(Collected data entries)
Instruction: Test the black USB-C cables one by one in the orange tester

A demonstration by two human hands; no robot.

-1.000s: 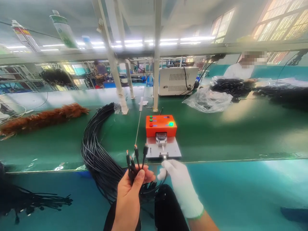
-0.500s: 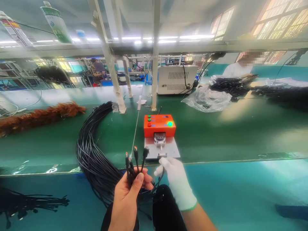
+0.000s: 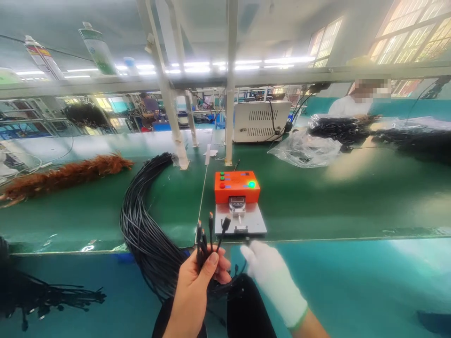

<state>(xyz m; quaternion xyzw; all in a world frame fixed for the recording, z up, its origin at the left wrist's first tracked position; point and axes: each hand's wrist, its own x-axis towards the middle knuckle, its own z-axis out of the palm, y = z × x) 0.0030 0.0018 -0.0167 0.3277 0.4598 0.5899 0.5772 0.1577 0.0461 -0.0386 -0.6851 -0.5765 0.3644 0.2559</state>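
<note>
My bare left hand (image 3: 197, 284) is closed around several black cables, their connector ends (image 3: 210, 225) fanned upward above the thumb. Some tips show orange. Just right of it, my right hand (image 3: 275, 277), in a white glove, has its thumb and fingers pinched together on a black cable (image 3: 243, 267); a small dark tip shows above the fingertips. Beyond the hands, at the bench edge, stands an orange tester box (image 3: 237, 188) with a green light lit. A small gauge (image 3: 237, 205) is fixed in front of it on a metal plate (image 3: 259, 220).
A thick bundle of black cables (image 3: 141, 206) curves over the bench edge toward my lap. A brown fluffy bundle (image 3: 66, 178) lies at left, a clear plastic bag (image 3: 306, 150) at right. Behind stand a white metal box (image 3: 260, 122) and shelf posts (image 3: 230, 94). A co-worker (image 3: 352, 103) sits at back right.
My right hand has drawn back from the fixture on the metal plate, toward me and to the right. My left hand still holds its cables. The whole view has shifted slightly.
</note>
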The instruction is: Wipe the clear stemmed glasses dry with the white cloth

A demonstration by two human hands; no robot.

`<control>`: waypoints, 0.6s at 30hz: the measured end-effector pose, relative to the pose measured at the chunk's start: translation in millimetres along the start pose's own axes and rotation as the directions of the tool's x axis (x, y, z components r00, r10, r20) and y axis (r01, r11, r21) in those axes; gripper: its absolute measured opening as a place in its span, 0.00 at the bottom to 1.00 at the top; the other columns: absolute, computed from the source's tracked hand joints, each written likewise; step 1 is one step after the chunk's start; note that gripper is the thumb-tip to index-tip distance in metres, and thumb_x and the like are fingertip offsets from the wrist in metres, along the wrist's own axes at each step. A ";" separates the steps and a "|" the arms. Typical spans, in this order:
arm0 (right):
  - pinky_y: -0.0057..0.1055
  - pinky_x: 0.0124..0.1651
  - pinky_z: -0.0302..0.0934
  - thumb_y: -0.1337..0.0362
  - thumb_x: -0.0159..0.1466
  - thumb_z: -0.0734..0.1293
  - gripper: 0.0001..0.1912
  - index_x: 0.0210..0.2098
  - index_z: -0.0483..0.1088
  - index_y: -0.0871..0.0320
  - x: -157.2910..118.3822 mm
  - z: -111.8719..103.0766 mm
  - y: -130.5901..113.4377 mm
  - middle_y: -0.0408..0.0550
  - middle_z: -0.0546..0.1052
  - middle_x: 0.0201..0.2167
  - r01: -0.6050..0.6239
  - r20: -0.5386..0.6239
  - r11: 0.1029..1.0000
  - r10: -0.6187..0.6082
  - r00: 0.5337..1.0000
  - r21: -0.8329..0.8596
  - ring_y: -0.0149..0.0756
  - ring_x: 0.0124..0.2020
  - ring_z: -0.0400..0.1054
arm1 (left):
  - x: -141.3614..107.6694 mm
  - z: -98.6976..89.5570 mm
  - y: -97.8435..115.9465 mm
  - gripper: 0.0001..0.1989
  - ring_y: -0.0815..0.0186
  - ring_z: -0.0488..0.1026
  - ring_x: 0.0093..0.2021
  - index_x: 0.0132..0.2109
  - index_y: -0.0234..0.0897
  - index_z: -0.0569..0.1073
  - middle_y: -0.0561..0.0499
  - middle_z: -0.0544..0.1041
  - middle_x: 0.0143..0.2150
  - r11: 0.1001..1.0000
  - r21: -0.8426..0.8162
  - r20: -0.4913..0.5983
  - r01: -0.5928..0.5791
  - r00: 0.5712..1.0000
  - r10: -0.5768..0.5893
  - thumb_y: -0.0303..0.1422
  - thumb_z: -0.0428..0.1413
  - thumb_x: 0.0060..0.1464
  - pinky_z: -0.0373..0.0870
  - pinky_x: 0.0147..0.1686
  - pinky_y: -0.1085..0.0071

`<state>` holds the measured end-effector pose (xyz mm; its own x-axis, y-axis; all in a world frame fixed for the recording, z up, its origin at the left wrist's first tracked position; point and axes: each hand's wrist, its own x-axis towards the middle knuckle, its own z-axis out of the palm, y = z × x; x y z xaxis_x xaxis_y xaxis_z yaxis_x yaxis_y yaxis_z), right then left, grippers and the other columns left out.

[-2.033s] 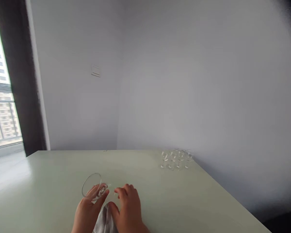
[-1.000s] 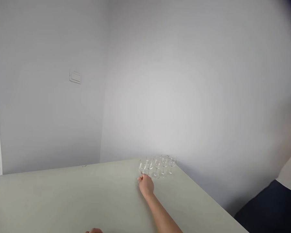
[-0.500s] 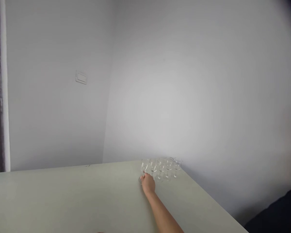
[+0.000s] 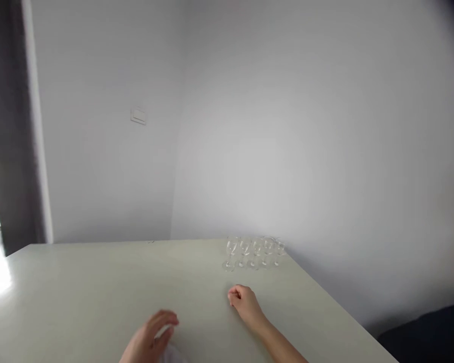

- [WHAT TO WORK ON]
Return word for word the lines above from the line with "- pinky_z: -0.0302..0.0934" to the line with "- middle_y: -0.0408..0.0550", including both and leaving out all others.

- [SOLVED EXERCISE]
  - pinky_z: -0.0302..0.0934
  - thumb_y: -0.1337..0.0362
  - thumb_x: -0.0159..0.1466
  - thumb_z: -0.0734..0.1293
  - gripper: 0.0001..0.1912
  - index_x: 0.0210..0.2098
  - index_z: -0.0483..0.1088
  - index_y: -0.0871..0.0320
  - x: -157.2910..118.3822 mm
  - z: -111.8719..103.0766 mm
  - y: -130.5901..113.4377 mm
  - middle_y: -0.0408..0.0550

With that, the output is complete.